Recently i got interested at a Relaxation of Collatz Conjecture. This goes just like the normal Collatz procedure, except when $x$ is even, you have the choice of applying either $x \rightarrow 3x+1$ or $x \rightarrow x/2$. The idea of adding the ability to chose to Collatz procedure intrigues me. This relaxed Collatz procedure can be treated as a game where the goal is to reach $1$ as fast as possible. It turns it into a $1$-player game.
Here, i went one-step further, and created a two-player game based on Relaxed Collatz Procedure. The game has two player, the minimizer and the maximizer. The game went as follow
- Start with a initial number $x_1$, and the first move goes to the minimizer, and the game alternates between the maximizer and the minimizer's turn
- At each timestep $t < T$, the current player can either set $x_{t+1} = 3x_t+1$ or $x_{t+1} = \frac{x_t}{2^k} $, where $k$ is natural number, and the player can choose any $k$ as long as we end up with integer.
- At the timestep $T$, the game terminates.
The goal of the minimizer is to, as the name suggest, minimize $x_T$, while the maximizer's goal is to maximize $x_T$. Let $X(x_1, T)$ be the value of $x_T$ given a stopping time of $T$ and a starting of $x_0$ assuming both the minimizer and maximizer plays optimally.
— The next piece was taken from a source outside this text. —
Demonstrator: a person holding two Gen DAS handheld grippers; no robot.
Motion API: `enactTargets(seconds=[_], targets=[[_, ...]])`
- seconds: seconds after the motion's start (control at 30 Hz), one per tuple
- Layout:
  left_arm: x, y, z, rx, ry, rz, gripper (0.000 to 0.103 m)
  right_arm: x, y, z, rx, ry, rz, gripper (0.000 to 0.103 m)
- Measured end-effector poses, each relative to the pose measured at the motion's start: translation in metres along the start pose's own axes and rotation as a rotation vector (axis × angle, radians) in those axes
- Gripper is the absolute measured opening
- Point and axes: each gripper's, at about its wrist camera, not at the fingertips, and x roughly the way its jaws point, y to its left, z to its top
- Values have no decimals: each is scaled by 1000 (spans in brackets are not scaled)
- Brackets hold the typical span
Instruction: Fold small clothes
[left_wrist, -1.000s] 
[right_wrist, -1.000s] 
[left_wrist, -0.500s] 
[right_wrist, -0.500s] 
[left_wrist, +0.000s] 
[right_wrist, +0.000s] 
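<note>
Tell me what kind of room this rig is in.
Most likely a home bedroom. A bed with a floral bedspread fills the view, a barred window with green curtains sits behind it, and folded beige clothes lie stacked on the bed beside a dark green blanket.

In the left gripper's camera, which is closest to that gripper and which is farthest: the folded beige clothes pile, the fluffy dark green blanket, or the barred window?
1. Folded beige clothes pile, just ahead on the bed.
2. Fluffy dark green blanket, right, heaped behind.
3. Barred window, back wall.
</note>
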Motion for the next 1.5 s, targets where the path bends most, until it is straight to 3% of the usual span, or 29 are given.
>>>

Do we have any approximation of $X(x_1, T)$? Does the game favors the minimizer or the maximizer?
[EDIT] In the original game, the maximizer have so much power, so i add a rule, that the maximizer could only set $x_{t+1} = 3x_t + 1$ if $x_t$ is odd
(I'm ignoring the bound on the number of turns in this answer.)
Well, if the minimizer ever gives the maximizer an even number, clearly the maximizer can always win by just always choosing the $3x+1$ option. (That way, the minimizer always obtains an odd number $x$ and has no choice but to give back $3x+1$, which will again be even.) In this situation, the game state will roughly triple in size at each turn from the first point at which the maximizer obtained an even number.
Thus, the only hope for the minimizer is if the initial number is even and they always give back an odd number (so they have to divide by the largest $2$-power possible). Hence, such a starting condition just leads to the usual Collatz sequence (where successive turns of dividing out $2$ are condensed to a single turn). In particular, the dynamics of this case are not easier than the usual Collatz problem.